**Records to process:**
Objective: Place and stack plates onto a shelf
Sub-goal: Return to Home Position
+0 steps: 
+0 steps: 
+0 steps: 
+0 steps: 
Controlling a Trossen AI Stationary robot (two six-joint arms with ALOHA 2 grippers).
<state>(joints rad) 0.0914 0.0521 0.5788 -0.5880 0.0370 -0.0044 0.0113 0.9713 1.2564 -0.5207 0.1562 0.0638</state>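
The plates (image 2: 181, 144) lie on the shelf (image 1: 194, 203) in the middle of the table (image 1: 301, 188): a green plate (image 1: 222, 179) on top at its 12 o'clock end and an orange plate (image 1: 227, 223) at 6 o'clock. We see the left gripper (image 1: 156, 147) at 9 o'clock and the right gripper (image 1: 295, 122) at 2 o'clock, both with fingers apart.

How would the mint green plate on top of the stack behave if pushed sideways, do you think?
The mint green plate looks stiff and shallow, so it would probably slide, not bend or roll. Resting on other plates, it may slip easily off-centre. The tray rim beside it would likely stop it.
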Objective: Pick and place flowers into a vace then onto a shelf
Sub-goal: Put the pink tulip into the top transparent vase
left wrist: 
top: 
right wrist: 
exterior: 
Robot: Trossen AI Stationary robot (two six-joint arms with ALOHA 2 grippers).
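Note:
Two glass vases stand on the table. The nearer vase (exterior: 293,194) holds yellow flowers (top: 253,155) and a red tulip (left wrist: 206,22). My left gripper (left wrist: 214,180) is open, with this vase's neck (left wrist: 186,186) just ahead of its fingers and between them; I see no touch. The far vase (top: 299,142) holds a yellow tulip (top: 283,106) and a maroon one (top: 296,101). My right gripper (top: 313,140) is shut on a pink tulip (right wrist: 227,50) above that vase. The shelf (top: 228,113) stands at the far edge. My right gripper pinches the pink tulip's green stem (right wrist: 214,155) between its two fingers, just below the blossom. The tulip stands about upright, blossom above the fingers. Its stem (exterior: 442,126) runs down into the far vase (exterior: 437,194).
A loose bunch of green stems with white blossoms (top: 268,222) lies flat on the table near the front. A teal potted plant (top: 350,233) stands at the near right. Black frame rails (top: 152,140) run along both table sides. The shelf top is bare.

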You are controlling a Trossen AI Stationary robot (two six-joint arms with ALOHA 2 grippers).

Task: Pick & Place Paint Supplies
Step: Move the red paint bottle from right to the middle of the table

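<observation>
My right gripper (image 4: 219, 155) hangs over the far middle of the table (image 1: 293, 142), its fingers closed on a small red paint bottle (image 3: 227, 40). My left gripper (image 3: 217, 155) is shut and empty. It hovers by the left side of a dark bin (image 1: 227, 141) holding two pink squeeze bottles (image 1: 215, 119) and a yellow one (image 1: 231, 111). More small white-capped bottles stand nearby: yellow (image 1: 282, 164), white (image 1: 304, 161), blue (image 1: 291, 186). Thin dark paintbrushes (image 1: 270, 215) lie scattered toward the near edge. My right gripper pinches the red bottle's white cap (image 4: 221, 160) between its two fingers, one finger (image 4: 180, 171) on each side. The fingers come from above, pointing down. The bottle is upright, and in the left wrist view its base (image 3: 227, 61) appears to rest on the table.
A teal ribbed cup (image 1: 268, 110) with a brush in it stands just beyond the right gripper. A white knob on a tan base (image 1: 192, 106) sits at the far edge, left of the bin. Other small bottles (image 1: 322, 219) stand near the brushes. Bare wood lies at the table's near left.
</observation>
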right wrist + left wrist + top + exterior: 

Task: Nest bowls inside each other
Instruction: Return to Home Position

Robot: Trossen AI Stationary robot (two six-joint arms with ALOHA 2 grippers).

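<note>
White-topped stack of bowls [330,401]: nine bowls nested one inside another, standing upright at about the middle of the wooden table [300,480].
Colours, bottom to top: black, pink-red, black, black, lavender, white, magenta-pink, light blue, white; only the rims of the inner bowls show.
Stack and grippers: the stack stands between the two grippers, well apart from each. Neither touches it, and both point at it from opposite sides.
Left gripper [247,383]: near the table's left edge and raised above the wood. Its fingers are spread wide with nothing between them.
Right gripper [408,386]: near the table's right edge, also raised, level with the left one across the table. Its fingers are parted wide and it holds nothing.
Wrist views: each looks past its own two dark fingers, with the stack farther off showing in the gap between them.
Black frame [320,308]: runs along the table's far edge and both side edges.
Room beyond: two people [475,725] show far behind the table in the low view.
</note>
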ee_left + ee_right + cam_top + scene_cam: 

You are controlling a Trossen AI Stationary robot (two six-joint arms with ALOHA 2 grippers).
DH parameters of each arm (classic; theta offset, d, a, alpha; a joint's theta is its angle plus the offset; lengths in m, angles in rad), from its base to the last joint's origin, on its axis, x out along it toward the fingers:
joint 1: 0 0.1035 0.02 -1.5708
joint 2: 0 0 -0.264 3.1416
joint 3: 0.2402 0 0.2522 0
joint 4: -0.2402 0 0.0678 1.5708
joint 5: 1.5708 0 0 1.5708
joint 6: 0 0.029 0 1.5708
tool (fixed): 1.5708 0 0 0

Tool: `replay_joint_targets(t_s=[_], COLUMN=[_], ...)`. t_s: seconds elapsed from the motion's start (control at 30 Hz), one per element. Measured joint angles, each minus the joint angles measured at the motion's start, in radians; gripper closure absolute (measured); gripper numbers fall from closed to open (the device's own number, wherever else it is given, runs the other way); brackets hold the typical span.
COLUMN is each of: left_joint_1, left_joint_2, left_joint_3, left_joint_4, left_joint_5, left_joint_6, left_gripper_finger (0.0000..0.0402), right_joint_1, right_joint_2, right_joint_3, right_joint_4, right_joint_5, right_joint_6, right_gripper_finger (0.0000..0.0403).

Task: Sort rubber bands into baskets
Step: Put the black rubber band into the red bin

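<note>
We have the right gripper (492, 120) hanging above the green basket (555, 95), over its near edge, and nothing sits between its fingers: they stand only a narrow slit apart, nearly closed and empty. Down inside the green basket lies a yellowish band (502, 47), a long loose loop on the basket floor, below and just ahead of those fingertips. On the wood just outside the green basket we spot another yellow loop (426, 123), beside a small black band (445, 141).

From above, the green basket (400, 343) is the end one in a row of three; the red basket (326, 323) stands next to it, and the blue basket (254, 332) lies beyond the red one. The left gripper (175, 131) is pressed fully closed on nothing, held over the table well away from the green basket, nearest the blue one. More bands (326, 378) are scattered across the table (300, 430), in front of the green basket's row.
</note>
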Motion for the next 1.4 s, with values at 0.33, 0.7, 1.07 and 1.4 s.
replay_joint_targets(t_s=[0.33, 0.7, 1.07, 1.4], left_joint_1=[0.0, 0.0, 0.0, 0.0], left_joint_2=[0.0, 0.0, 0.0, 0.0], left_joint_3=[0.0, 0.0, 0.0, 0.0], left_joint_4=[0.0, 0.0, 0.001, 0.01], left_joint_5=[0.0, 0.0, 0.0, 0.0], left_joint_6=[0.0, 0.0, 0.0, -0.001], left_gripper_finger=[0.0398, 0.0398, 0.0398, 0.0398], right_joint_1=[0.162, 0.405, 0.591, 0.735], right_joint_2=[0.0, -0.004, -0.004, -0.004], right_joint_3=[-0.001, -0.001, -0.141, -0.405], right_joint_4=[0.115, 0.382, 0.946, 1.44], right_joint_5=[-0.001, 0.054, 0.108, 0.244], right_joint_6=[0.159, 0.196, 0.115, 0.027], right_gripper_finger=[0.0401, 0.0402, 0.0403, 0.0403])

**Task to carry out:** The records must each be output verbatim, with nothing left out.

**Response:**
Objective: Place and stack plates onto a shelf
Sub-goal: Return to Home Position
+0 steps: 
+0 steps: 
+0 steps: 
+0 steps: 
Controlling a Trossen AI Stationary robot (two six-joint arms with ALOHA 2 grippers).
<state>(joints rad) 0.0914 0.0521 0.5788 -0.5880 0.0370 -0.0044 0.0113 0.9713 1.2564 -0.5207 0.1562 0.0638</state>
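The plates (image 2: 181, 144) lie on the shelf (image 1: 194, 203) in the middle of the table (image 1: 301, 188): a green plate (image 1: 222, 179) on top at its 12 o'clock end and an orange plate (image 1: 227, 223) at 6 o'clock. We see the left gripper (image 1: 156, 147) at 9 o'clock and the right gripper (image 1: 295, 122) at 2 o'clock, both with fingers apart.

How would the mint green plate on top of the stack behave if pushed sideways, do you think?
The mint green plate looks stiff and shallow, so it would probably slide, not bend or roll. Resting on other plates, it may slip easily off-centre. The tray rim beside it would likely stop it.
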Objective: Pick and place flowers into a vace then onto a shelf
Sub-goal: Put the pink tulip into the top transparent vase
left wrist: 
top: 
right wrist: 
exterior: 
Robot: Trossen AI Stationary robot (two six-joint arms with ALOHA 2 grippers).
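Note:
Two glass vases stand on the table. The nearer vase (exterior: 293,194) holds yellow flowers (top: 253,155) and a red tulip (left wrist: 206,22). My left gripper (left wrist: 214,180) is open, with this vase's neck (left wrist: 186,186) just ahead of its fingers and between them; I see no touch. The far vase (top: 299,142) holds a yellow tulip (top: 283,106) and a maroon one (top: 296,101). My right gripper (top: 313,140) is shut on a pink tulip (right wrist: 227,50) above that vase. The shelf (top: 228,113) stands at the far edge. My right gripper pinches the pink tulip's green stem (right wrist: 214,155) between its two fingers, just below the blossom. The tulip stands about upright, blossom above the fingers. Its stem (exterior: 442,126) runs down into the far vase (exterior: 437,194).
A loose bunch of green stems with white blossoms (top: 268,222) lies flat on the table near the front. A teal potted plant (top: 350,233) stands at the near right. Black frame rails (top: 152,140) run along both table sides. The shelf top is bare.
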
You are controlling a Trossen AI Stationary robot (two six-joint arms with ALOHA 2 grippers).

Task: Pick & Place Paint Supplies
Step: Move the red paint bottle from right to the middle of the table

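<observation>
My right gripper (image 4: 219, 155) hangs over the far middle of the table (image 1: 293, 142), its fingers closed on a small red paint bottle (image 3: 227, 40). My left gripper (image 3: 217, 155) is shut and empty. It hovers by the left side of a dark bin (image 1: 227, 141) holding two pink squeeze bottles (image 1: 215, 119) and a yellow one (image 1: 231, 111). More small white-capped bottles stand nearby: yellow (image 1: 282, 164), white (image 1: 304, 161), blue (image 1: 291, 186). Thin dark paintbrushes (image 1: 270, 215) lie scattered toward the near edge. My right gripper pinches the red bottle's white cap (image 4: 221, 160) between its two fingers, one finger (image 4: 180, 171) on each side. The fingers come from above, pointing down. The bottle is upright, and in the left wrist view its base (image 3: 227, 61) appears to rest on the table.
A teal ribbed cup (image 1: 268, 110) with a brush in it stands just beyond the right gripper. A white knob on a tan base (image 1: 192, 106) sits at the far edge, left of the bin. Other small bottles (image 1: 322, 219) stand near the brushes. Bare wood lies at the table's near left.
</observation>
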right wrist + left wrist + top + exterior: 

Task: Nest bowls inside each other
Instruction: Return to Home Position

Robot: Trossen AI Stationary robot (two six-joint arms with ALOHA 2 grippers).

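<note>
White-topped stack of bowls [330,401]: nine bowls nested one inside another, standing upright at about the middle of the wooden table [300,480].
Colours, bottom to top: black, pink-red, black, black, lavender, white, magenta-pink, light blue, white; only the rims of the inner bowls show.
Stack and grippers: the stack stands between the two grippers, well apart from each. Neither touches it, and both point at it from opposite sides.
Left gripper [247,383]: near the table's left edge and raised above the wood. Its fingers are spread wide with nothing between them.
Right gripper [408,386]: near the table's right edge, also raised, level with the left one across the table. Its fingers are parted wide and it holds nothing.
Wrist views: each looks past its own two dark fingers, with the stack farther off showing in the gap between them.
Black frame [320,308]: runs along the table's far edge and both side edges.
Room beyond: two people [475,725] show far behind the table in the low view.
</note>
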ee_left + ee_right + cam_top + scene_cam: 

You are controlling a Trossen AI Stationary robot (two six-joint arms with ALOHA 2 grippers).
DH parameters of each arm (classic; theta offset, d, a, alpha; a joint's theta is its angle plus the offset; lengths in m, angles in rad), from its base to the last joint's origin, on its axis, x out along it toward the fingers:
joint 1: 0 0.1035 0.02 -1.5708
joint 2: 0 0 -0.264 3.1416
joint 3: 0.2402 0 0.2522 0
joint 4: -0.2402 0 0.0678 1.5708
joint 5: 1.5708 0 0 1.5708
joint 6: 0 0.029 0 1.5708
tool (fixed): 1.5708 0 0 0

Tool: `replay_joint_targets(t_s=[_], COLUMN=[_], ...)`. t_s: seconds elapsed from the motion's start (control at 30 Hz), one per element. Measured joint angles, each minus the joint angles measured at the motion's start, in radians; gripper closure absolute (measured); gripper numbers fall from closed to open (the device's own number, wherever else it is given, runs the other way); brackets hold the typical span.
COLUMN is each of: left_joint_1, left_joint_2, left_joint_3, left_joint_4, left_joint_5, left_joint_6, left_gripper_finger (0.0000..0.0402), right_joint_1, right_joint_2, right_joint_3, right_joint_4, right_joint_5, right_joint_6, right_gripper_finger (0.0000..0.0403).

Task: Sort rubber bands into baskets
Step: Put the black rubber band into the red bin

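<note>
We have the right gripper (492, 120) hanging above the green basket (555, 95), over its near edge, and nothing sits between its fingers: they stand only a narrow slit apart, nearly closed and empty. Down inside the green basket lies a yellowish band (502, 47), a long loose loop on the basket floor, below and just ahead of those fingertips. On the wood just outside the green basket we spot another yellow loop (426, 123), beside a small black band (445, 141).

From above, the green basket (400, 343) is the end one in a row of three; the red basket (326, 323) stands next to it, and the blue basket (254, 332) lies beyond the red one. The left gripper (175, 131) is pressed fully closed on nothing, held over the table well away from the green basket, nearest the blue one. More bands (326, 378) are scattered across the table (300, 430), in front of the green basket's row.
</note>
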Motion for the next 1.4 s, with values at 0.33, 0.7, 1.07 and 1.4 s.
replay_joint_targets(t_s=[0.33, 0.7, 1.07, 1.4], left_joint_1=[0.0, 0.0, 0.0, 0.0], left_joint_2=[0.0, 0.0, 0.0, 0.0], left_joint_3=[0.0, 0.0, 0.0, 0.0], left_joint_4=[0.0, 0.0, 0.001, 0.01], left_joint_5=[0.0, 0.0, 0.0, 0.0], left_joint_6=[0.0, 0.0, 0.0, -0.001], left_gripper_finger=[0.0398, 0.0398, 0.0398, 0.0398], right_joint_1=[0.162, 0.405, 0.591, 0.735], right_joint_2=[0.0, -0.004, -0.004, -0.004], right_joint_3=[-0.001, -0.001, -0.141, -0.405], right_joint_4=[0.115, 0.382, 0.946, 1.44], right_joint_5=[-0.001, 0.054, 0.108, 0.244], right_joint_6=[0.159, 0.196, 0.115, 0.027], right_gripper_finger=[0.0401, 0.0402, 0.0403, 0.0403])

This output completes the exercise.